Since I had studied music for years,  it seemed logical to continue in that path until I received further direction. I went to college and earned a B.A. degree in church music, organ playing and religion. My plan was to meet and marry a minister and fulfill my calling by becoming a minister’s wife. (Don’t laugh, girls!)

God is good. That happened, and I spent a number of years as my husband’s helper, raising two children, and active in the Conference lay ministry program.  On a much later Sunday afternoon I was informed by our then Conference Lay leader, Dr. James Holsinger, that the Virginia Conference was sponsoring a Conference on Evangelism in the Caribbean island of Antigua, and would send four delegates, clergy and lay, to the Conference, aIl expenses paid, and he said, “You will be one of them, and, you will work to become certified in evangelism by the National Board of Education of the UMC.” I responded that it sounded wonderful, but I am not interested in working in evangelism. “I was called to preach the gospel.”

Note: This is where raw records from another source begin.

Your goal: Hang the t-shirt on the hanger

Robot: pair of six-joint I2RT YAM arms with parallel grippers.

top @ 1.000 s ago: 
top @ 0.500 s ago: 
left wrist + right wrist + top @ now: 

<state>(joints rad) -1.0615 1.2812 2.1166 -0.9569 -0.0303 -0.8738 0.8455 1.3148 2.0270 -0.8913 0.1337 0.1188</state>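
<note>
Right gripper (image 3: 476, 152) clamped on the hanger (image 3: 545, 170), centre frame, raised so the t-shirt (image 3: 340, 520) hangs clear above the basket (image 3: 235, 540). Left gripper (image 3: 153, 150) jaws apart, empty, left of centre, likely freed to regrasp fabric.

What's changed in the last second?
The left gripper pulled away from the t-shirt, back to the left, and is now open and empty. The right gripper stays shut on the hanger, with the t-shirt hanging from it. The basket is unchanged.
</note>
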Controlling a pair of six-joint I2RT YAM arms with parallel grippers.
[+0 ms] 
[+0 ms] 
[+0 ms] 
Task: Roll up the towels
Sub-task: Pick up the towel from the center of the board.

“Will you go home and pray about it, and call me tonight,” Jim asked.

I said I would do that, and I did. I was shocked to get the answer to my prayer, “You have complained that no one is listening to you. maybe you aren’t listening.”

I went to Antigua and it changed my life. I found out what it really means to preach the gospel. I came home and entered Union/PSCE, received the certification in evangelism with further classes from Chandler and Asbury seminaries, served as a district Director of Evangelism, and then completed my work as a Minister of Discipleship in a local church. Health problems forced me to retire from the conference, yet I continue to work actively in the local church and as a chaplain in the international, ecumenical Order Of Saint Luke the physician.

The young girl who was called to “preach the gospel” has had an incredible journey.

God IS good!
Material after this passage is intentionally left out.